Пока Максим сидел у Серафимы Ивановны, пронесся ливень с зеленоватыми молниями и раскатисто-величавым громом. Вечерело. По улицам, прыгая и играя, мчались мутные дождевые потоки. Вода еще клокотала и плескалась в желобах, водопадами низвергалась в зарешеченные проруби водостоков. Туча удалялась, громовые раскаты постепенно затихали.

Мятный запах дождя стоял в освеженном, чистом воздухе. Мокрый асфальт блестел, как черное зеркало, отражая бегущие автомобили, автобусы, троллейбусы.
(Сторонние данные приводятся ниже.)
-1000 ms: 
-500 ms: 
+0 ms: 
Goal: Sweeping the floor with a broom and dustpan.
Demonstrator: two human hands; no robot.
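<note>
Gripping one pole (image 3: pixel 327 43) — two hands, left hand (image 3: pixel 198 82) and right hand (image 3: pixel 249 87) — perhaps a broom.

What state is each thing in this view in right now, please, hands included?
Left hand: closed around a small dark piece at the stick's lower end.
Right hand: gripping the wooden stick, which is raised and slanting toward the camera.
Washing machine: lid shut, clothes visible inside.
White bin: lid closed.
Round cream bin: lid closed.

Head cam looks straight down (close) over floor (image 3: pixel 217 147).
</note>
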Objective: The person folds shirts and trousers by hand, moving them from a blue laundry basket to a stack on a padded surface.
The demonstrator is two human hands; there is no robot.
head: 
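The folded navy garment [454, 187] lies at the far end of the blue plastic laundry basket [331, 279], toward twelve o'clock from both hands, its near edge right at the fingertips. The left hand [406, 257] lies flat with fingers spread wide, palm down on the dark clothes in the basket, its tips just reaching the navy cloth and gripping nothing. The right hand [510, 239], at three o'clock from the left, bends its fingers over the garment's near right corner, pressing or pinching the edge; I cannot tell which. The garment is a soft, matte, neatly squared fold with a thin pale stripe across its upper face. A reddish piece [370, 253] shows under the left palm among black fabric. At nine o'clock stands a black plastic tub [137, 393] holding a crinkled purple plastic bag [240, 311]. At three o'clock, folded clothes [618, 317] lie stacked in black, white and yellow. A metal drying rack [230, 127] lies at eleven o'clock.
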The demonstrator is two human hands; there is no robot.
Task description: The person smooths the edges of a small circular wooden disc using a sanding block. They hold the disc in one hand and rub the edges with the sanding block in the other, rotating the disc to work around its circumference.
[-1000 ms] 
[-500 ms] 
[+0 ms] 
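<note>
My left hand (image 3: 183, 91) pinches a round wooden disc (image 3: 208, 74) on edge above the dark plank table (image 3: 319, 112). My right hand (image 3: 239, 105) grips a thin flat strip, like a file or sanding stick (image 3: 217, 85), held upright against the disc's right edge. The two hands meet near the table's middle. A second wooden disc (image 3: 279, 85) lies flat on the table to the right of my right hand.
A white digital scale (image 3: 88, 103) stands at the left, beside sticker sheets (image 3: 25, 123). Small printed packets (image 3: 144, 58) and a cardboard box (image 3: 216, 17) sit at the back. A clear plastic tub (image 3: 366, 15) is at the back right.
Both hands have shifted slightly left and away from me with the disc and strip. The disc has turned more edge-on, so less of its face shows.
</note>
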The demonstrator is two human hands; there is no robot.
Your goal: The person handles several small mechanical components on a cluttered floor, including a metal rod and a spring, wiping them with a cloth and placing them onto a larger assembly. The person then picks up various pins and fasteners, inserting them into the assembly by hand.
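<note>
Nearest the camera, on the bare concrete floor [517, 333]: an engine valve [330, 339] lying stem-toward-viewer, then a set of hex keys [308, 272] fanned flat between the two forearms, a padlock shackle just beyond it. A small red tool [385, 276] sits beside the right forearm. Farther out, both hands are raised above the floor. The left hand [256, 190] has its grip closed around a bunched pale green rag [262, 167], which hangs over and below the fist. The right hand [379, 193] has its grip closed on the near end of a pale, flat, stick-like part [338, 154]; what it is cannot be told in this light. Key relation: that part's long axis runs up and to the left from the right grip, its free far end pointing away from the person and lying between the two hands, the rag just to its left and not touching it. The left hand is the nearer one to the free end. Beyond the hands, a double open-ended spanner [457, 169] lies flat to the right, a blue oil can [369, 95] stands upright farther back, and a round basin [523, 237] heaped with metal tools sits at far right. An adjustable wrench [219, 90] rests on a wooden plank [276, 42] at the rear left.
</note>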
Ливень умыл не только улицы, яркую листву деревьев, дома и крыши, но, казалось, даже лица пешеходов.

Максим шел быстро, перепрыгивая через лужи, словно подгоняемый стремительно сменяющими одна другую мыслями. Чувство протеста все еще бушевало в нем, самолюбие и заносчивая юношеская гордость были уязвлены. Уговоры Серафимы Ивановны казались ему смешными, а отказ сообщить, куда уехала Лидия, возмущал до глубины души.

И вдруг он вспомнил о Гале Стрепетовой: она-то уж наверняка знает, куда уехала ее подруга, не могло быть, чтобы Лидия не сказала ей. И Максим решил заехать к Стрепетовым. Они жили недалеко от того района, где в новом многоэтажном доме была квартира Страховых.

Максиму открыл сам Славик.

– О-о! Откуда ты? Где ты пропадал? Что там у тебя стряслось? Заходи и выкладывай!

Втянув голову в плечи, Максим молча прошел через комнату, в которой жили отец и мать Славика, в другую, поменьше, занимаемую молодоженами.

Максим швырнул шляпу на старомодный диванчик, сел на стул, обхватив руками голову, запустил пальцы в разлохмаченные волосы.

Галя подбежала к нему:

– Что с тобой? Мы уже хотели идти к тебе узнать, что случилось…

Максим поднял голову, махнул рукой:

– Ничего особенного не случилось! Вы разве не знаете? Всю эту затею с речным министерством я расстроил. Вот… – И Максим вынул из бокового кармана путевку, помахал ею перед самым носом Славика. – Что? Не ожидали? Думали, я останусь в Москве? Ошиблись, друзья! Пришлось рассориться с матерью, пошел я к директору и потребовал путевку. Решил быть подальше от этих попечителей. Правильно я поступил? Как по-вашему?

Славик смотрел на товарища с тонкой усмешкой.

– Черт! Зачем же ты тогда все это заваривал? – спросил он. – Зачем нужен был тебе этот неприятный шум в институте?

– Не я заваривал… Моя любимая мамочка. – Глаза Максима яростно сверкали. – Но это еще не все. За эти два дня я многое мог натворить… Галя, скажи, куда уехала Лида?

Галя испуганно взглянула на Максима:

– А куда она могла уехать? Ты что – бредишь?

Максим недобро усмехнулся:

– И ты скрываешь? Эх вы, моралисты!

– Что ты плетешь? Ты, никак, болен? Или того… хлебнул на радостях? Слава, что с ним? Гляди, какие у него глаза… Он пьян, честное слово!

– Ха-ха! Я и был пьян вчера… Пил в ресторане… И дрался. – Максим ухмыльнулся. – Да, набил морду одному типу. Чего испугались? Эх вы, женатики!

– Слушай, ты что валяешь дурака? – серьезно спросил Славик. – Пришел сюда паясничать?

– Я не паясничаю. Я говорю то, что было. Скажи, Галя, где Лида?